Nobody else came to my cell for the rest of the day, and so I eventually laid down on the floor to get some sleep. It was very uncomfortable, but there was a blanket and pillow in there at least. Nobody had fed me yet, but I’d been able to drink because there was running water in the cell.
I don’t think that I slept for long, but when I woke up I was wide awake anyways because thoughts were racing through my head pretty quickly and I was in panic mode.
I wondered if I regretted what I’d done or not.
I mean, if I could go back in time then would I have still killed the chief of police and Officer Toll like I’d done?
I mean, maybe I should have only killed Officer Toll and left the chief of police alive…
Regardless, it seemed that killing Officer Toll had obviously been more justified than killing the chief of police had been, but the chief of police destroying the evidence of Officer Toll’s murder was still something that was evil enough that I didn’t know if I was ever going to muster up much regret for having killed the chief of police.
But didn’t that mean that something important inside of me was broken if I was willing to admit that I shouldn’t have killed the chief of police but I might not ever muster up much regret about it?
I mean, a vigilante has to have a precise code that they are committed to not breaking, but hadn’t my very first act of vigilantism involved breaking any sort of code that I might come up with?
After all, Officer Toll would surely fit a vigilante killer’s code, but a vigilante killer’s code would have to be pretty broad for it to allow killing the chief of police like I’d done.
And did I even approve of vigilante killers at all?

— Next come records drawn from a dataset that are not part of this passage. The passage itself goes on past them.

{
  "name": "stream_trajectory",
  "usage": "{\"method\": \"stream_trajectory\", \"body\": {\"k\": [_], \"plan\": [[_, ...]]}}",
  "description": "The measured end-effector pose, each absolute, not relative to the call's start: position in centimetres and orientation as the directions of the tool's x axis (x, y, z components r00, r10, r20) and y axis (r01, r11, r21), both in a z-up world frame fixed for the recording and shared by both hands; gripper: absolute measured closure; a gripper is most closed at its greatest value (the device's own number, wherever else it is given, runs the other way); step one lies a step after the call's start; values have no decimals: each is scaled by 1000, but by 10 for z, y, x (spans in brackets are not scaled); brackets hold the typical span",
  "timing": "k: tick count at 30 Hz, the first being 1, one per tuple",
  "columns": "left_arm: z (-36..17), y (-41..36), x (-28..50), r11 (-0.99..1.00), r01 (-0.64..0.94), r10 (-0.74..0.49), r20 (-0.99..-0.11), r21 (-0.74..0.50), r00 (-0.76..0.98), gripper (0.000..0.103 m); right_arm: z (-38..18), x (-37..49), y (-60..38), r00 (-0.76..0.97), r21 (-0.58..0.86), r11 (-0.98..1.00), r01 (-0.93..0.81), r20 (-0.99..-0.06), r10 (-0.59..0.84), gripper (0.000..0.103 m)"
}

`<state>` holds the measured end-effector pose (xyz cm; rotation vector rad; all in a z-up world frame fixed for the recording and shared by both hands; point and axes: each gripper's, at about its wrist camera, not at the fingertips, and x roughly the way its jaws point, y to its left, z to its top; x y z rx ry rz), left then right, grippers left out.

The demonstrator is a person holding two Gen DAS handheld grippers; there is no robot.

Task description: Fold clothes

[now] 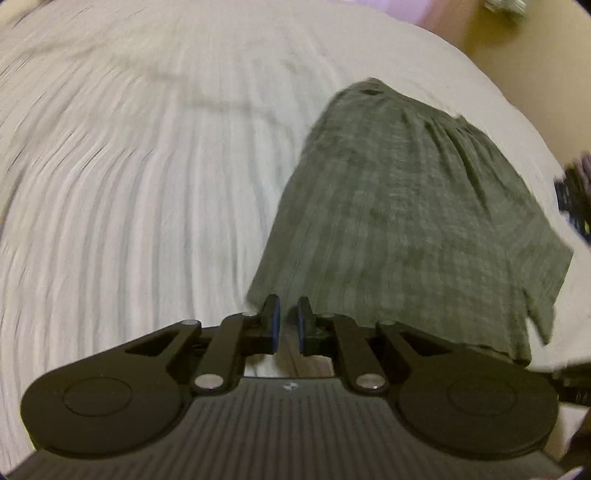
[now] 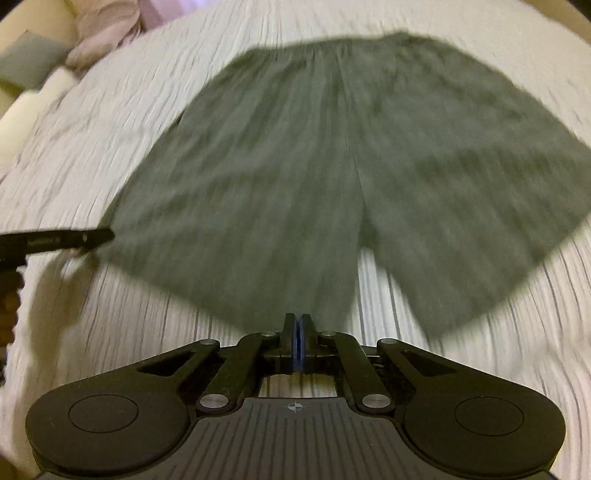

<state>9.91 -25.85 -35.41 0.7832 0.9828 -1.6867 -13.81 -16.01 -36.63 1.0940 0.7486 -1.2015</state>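
A bed covered in a white bedspread (image 2: 110, 155) with fine raised ribbing fills nearly all of both wrist views. In the right wrist view, at about eleven o'clock, a crumpled pale lilac cloth (image 2: 107, 33) lies at the bed's edge, beside a grey-green cushion (image 2: 29, 59) and what may be a rolled white towel (image 2: 44, 96), too blurred to confirm. In the left wrist view, a tan floor (image 1: 517, 74) shows at one o'clock. Lighting is dim and warm.

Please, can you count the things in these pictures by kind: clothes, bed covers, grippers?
Grey shorts: 1
White bed cover: 1
Grippers: 2, left gripper and right gripper
Total: 4
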Motion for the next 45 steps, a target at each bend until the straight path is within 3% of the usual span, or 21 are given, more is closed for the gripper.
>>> {"method": "stream_trajectory", "body": {"k": [2, 7, 11, 14, 18, 22, 28, 29, 32, 38, 45], "plan": [[-342, -246, 97, -130, 963, -440, -857, -234, -268, 96, -352, -154, -155, 244, 265, -20, 964, -914, -325, 101], [-318, -239, 41, -175, 952, -527, -793, -252, -307, 87, -310, -204, -185, 196, 212, 18, 977, -861, -469, 101], [-334, -238, -13, -118, 949, -555, -773, -293, -308, 87, -336, -241, -237, 139, 118, 73, 990, -858, -494, 100], [-355, -214, -52, -40, 958, -516, -816, -283, -262, 84, -369, -272, -249, 99, 53, 116, 992, -897, -431, 100], [-366, -162, -91, 49, 978, -444, -882, -201, -159, 84, -374, -311, -216, 170, 99, 197, 975, -906, -388, 100], [-345, -116, -111, 150, 973, -339, -933, -178, -119, 84, -355, -342, -183, 233, 180, 208, 961, -935, -266, 100], [-260, -81, -150, 132, 980, -408, -909, -152, -86, 82, -278, -373, -156, 337, 275, 238, 931, -899, -280, 99], [-245, -80, -153, 141, 978, -428, -900, -153, -79, 82, -263, -375, -155, 347, 276, 252, 927, -888, -301, 96], [-198, -75, -161, 147, 978, -509, -859, -149, -54, 78, -223, -379, -153, 373, 277, 283, 918, -843, -387, 7], [-136, -60, -179, 157, 980, -597, -802, -123, -5, 70, -155, -383, -146, 426, 305, 303, 903, -727, -538, 7], [-116, -41, -189, 154, 984, -567, -824, -88, 15, 63, -135, -379, -121, 355, 235, 284, 930, -778, -519, 7]]}}
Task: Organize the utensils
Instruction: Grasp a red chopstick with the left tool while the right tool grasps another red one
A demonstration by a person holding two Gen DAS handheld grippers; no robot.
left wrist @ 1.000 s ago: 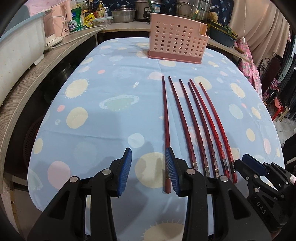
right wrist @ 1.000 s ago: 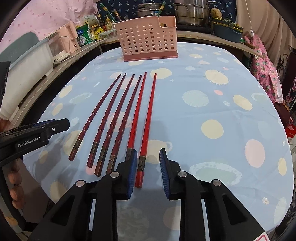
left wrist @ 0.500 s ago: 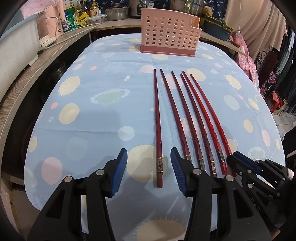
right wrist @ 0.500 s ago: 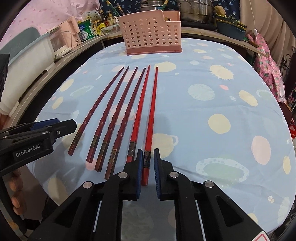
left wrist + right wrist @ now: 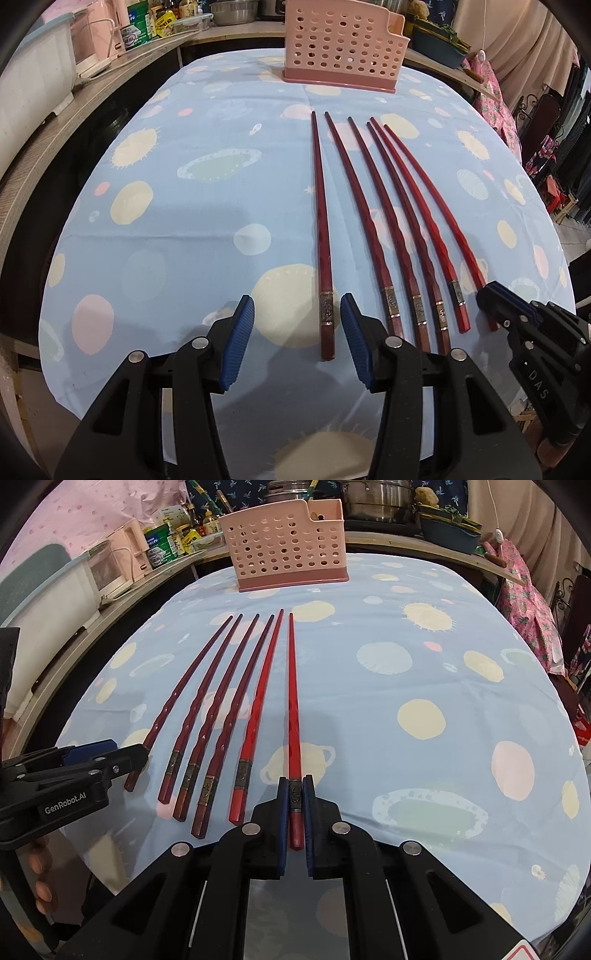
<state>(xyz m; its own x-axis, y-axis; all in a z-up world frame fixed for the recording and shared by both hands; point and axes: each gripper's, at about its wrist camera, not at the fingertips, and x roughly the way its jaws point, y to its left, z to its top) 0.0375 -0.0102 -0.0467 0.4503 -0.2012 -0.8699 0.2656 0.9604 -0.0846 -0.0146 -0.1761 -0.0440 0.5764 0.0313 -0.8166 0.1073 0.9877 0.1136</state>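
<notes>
Now right gripper (image 5: pixel 295 801) jaws clamp the rightmost chopstick (image 5: pixel 293 716).

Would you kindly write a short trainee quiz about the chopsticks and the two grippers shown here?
1. True or false: the right gripper is shut on the rightmost chopstick.
2. How many chopsticks lie in the row?
3. The left gripper is: A) shut on a chopstick, B) open astride the leftmost chopstick, C) inside the pink basket.

Key: 1 true; 2 six; 3 B.
</notes>
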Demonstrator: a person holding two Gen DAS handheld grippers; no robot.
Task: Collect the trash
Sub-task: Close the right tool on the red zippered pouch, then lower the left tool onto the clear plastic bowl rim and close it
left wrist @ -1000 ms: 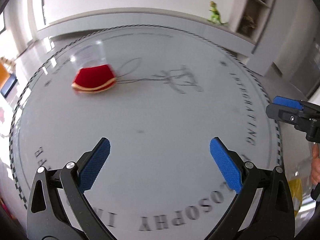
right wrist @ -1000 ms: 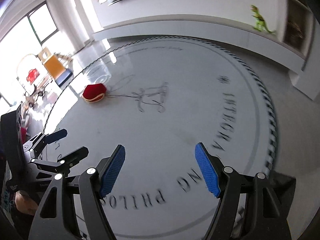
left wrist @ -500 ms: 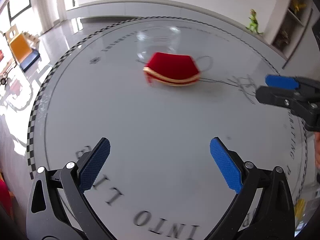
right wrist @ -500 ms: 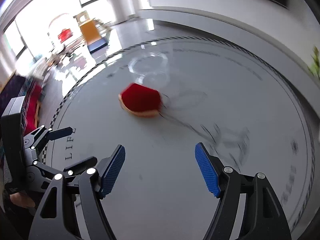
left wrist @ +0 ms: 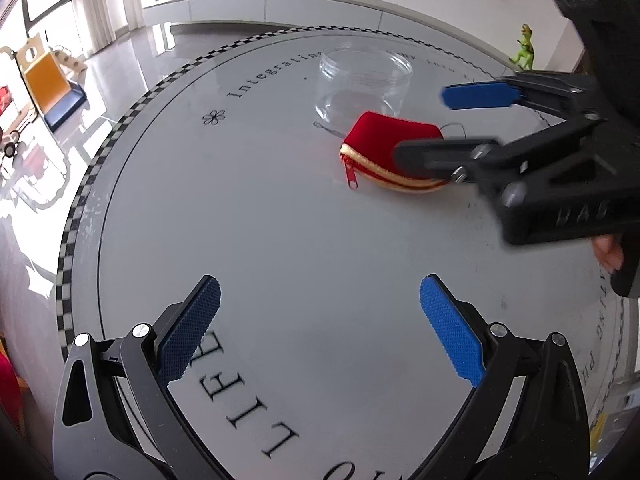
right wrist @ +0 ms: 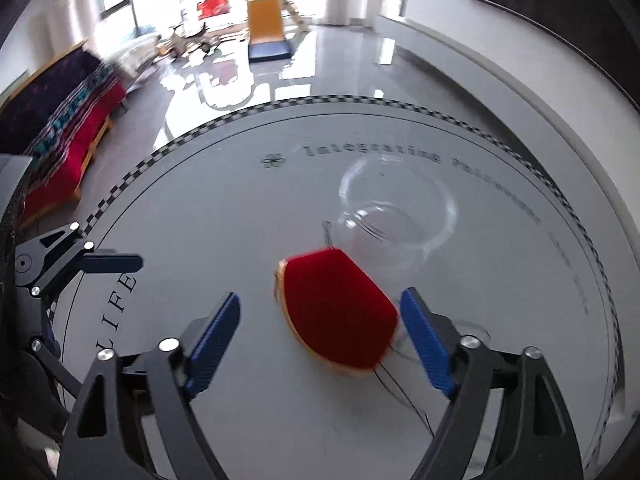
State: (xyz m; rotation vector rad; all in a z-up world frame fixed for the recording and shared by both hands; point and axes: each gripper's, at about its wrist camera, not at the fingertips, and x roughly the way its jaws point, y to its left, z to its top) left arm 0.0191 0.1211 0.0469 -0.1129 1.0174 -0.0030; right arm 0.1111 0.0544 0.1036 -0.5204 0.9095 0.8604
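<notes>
Red zip pouch (right wrist: 338, 312) lies flat on the round printed table (left wrist: 248, 216), just beside a clear plastic jar (left wrist: 364, 84). Right gripper (right wrist: 320, 340) is spread wide, its blue pads flanking the pouch without gripping it. Left gripper (left wrist: 320, 328) is also spread, empty, hovering well apart from the pouch.

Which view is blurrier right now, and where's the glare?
Right wrist view: motion blur smears the red pouch, clear jar and table lettering; windows blown out. Left wrist view: mostly sharp, only the right gripper smeared; floor glare at left.
</notes>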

I mean, I opposed the death penalty!
But I supposed that the death penalty was unnecessarily killing in cold blood, but a vigilante killer is killing when capturing and locking someone up for life isn’t possible, which meant that opposing killing someone who has a life in prison without the possibility of parole sentence didn’t necessarily mean opposing killing someone who doesn’t have a life in prison without the possibility of parole sentence but deserves to have a life in prison without the possibility of parole sentence.
But, even then, did I ever truly approve of vigilante killing?
And if I were to escape from the Ghasts then would I ever engage in vigilante killing again?
These were kind of important questions for me to figure out very specific answers to, because the consequences of me not figuring out specific answers to them could end up being me killing more people without even having a firm ideological commitment to the idea that what I was doing was morally justifiable. And did I really want to be a serial killer? Because it was reasonable to think that I was going to be doing more killing if I were to encounter more situations like the one that I had faced the previous day.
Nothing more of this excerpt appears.